TASK DETAILS |
Below is a listing to transcribe in full and exactly; keep the pictures out.

□ □ □ □

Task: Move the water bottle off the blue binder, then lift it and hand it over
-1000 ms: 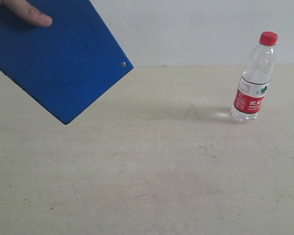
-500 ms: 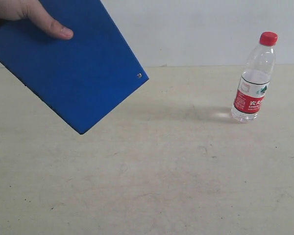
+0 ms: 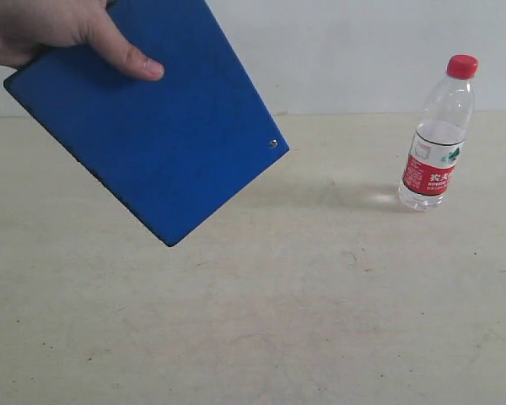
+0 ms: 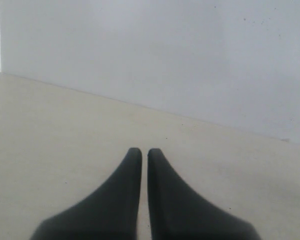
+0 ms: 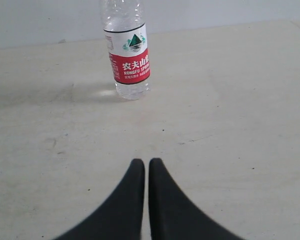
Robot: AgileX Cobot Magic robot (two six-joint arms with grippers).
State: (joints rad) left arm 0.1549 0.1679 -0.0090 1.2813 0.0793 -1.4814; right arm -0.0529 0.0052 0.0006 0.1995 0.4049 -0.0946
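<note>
At upper left of the exterior view, a person's hand (image 3: 42, 29) holds the binder (image 3: 164, 139) in the air, tilted, with one corner pointing down toward the table (image 3: 261, 321). The thumb (image 3: 131, 57) presses on the blue face near the top edge, pinching the cover. The other fingers are behind it and cannot be seen. One silver rivet (image 3: 273, 143) shows near the binder's right corner.

Compared with a second ago, the binder has come further right and lower: its rivet and its bottom corner both sit nearer the middle of the view, and more of the hand is now in sight.

The bottle (image 3: 437, 135) has not moved. It stands upright on the table at far right, near the wall (image 3: 363, 51), well apart from the binder, red cap (image 3: 462, 66) on top.

From the right wrist view, the bottle (image 5: 127, 50) stands ahead of the right gripper (image 5: 146, 162), clear of it, label (image 5: 130, 62) facing the camera. That gripper's fingers are pressed together on nothing. The left gripper (image 4: 144, 152) likewise has its fingers together, empty, over bare table facing the wall.
</note>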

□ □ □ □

ANSWER SECTION |
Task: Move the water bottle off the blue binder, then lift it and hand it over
-1000 ms: 
-500 ms: 
+0 ms: 
+0 ms: 
+0 ms: 
Robot: AgileX Cobot Magic robot (two six-joint arms with grippers).
State: (joints rad) left arm 0.1549 0.1679 -0.0090 1.2813 0.0793 -1.4814; right arm -0.0529 0.0052 0.0006 0.1995 0.4049 -0.0946
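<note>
At upper left of the exterior view, a person's hand (image 3: 42, 29) holds the binder (image 3: 164, 139) in the air, tilted, with one corner pointing down toward the table (image 3: 261, 321). The thumb (image 3: 131, 57) presses on the blue face near the top edge, pinching the cover. The other fingers are behind it and cannot be seen. One silver rivet (image 3: 273, 143) shows near the binder's right corner.

Compared with a second ago, the binder has come further right and lower: its rivet and its bottom corner both sit nearer the middle of the view, and more of the hand is now in sight.

The bottle (image 3: 437, 135) has not moved. It stands upright on the table at far right, near the wall (image 3: 363, 51), well apart from the binder, red cap (image 3: 462, 66) on top.

From the right wrist view, the bottle (image 5: 127, 50) stands ahead of the right gripper (image 5: 146, 162), clear of it, label (image 5: 130, 62) facing the camera. That gripper's fingers are pressed together on nothing. The left gripper (image 4: 144, 152) likewise has its fingers together, empty, over bare table facing the wall.
</note>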

What came before is the finished answer.